Britain today became the first country to unveil its greenhouse gas emission limits for the years after 2020.
Between 2023 and 2027 the total amount of greenhouse gases emitted by the UK will be cut to 50% below 1990 levels. However, the government will also push for Europe to move to a 30% target for 2020 and if the UK looks like it is getting out of step with the rest of the continent, the country’s ‘carbon budget’ could be upped.
“Today’s announcement makes the UK the first country in the world to have declared a legally binding target on greenhouse gas emissions beyond 2020. This is significant,” said Tom Delay, the chief executive of the Carbon Trust, which advises UK businesses on carbon emissions. “Now we have set the long-term course we must fine tune the plan to reach it.”
Under the 2008 Climate Change Act the UK government has to set ‘carbon budgets’ for five year periods up to 2050, by when an 80% cut from 1990 levels should have been achieved.

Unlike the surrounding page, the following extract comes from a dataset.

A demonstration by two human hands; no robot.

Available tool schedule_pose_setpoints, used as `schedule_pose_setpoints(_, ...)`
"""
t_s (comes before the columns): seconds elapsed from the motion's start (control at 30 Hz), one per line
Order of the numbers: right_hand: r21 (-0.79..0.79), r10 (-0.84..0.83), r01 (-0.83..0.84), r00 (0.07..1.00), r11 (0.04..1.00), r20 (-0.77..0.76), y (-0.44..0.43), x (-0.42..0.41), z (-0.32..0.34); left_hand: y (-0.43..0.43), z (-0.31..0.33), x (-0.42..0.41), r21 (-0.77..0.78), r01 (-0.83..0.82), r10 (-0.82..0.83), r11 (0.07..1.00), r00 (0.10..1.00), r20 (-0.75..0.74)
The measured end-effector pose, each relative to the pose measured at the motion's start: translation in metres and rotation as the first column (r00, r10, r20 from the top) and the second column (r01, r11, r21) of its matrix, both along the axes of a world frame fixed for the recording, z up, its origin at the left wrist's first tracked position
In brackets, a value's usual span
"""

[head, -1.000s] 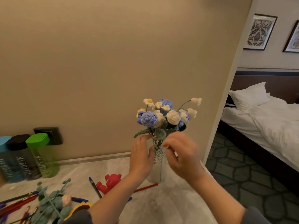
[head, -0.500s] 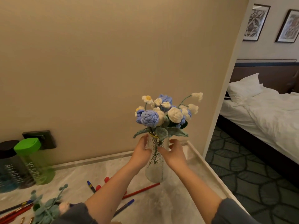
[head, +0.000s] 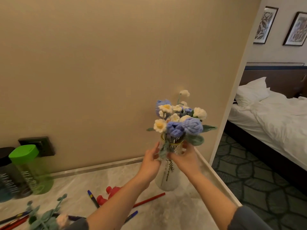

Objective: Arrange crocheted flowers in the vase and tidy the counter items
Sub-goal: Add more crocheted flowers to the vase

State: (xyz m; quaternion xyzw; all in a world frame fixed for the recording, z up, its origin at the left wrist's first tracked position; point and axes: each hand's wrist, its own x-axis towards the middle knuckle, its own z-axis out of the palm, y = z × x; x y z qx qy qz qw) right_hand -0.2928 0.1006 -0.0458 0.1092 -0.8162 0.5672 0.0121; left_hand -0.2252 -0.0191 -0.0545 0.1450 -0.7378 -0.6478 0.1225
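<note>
The right hand is holding the neck of the glass vase just below the rim. Its grip is narrow, with thumb and fingers curling round the glass. The left hand is pressing against the opposite side of the neck, thumb pointing up. Its fingers are passing behind a hanging leaf, so the state of that grip cannot be told. The vase is standing upright on the desk, its base directly below both grips. The crocheted flowers are sitting in the vase, blue and white heads spreading just above the grips. Below and left of the grips, a red pencil, a blue pen and a red toy are lying on the desk. Further left, a leafy sprig is lying near the front edge, and a green bottle is standing beside a dark bottle at the wall
</note>
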Motion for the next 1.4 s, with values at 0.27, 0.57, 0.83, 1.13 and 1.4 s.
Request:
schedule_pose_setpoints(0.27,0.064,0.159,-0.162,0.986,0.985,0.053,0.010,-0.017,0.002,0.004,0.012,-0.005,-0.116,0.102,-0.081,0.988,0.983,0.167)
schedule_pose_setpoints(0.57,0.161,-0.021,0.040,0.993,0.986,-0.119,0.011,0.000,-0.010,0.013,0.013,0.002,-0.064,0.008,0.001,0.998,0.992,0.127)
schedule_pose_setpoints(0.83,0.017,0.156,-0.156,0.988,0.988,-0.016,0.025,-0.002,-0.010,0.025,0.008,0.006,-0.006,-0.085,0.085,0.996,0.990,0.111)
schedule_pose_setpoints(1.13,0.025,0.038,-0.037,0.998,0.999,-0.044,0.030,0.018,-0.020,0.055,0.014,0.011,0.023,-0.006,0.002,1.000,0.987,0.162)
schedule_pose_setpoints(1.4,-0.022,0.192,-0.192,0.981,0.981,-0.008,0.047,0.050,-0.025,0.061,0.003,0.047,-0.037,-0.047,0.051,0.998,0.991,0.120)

The first three budgets were set in 2009.
Today’s pledge sets the UK to limit itself to 1,950 million tonnes of carbon dioxide over the period of the fourth budget, energy minister Chris Huhne told Parliament today.
But emissions from industrial and energy sectors are determined by the European Union’s Emissions Trading System, he noted. So, if the EU sets easier targets than the UK, sectors outside industry and energy could have to pull more than their share of the weight.
“To overcome this and to provide clearer signals for businesses and investors, government will review progress towards the EU emissions goal in early 2014. If at that point our domestic commitments place us on a different emissions trajectory than the Emissions Trading System trajectory agreed by the EU, we will, as appropriate, revise up our budget to align it with the actual EU trajectory,” says Huhne.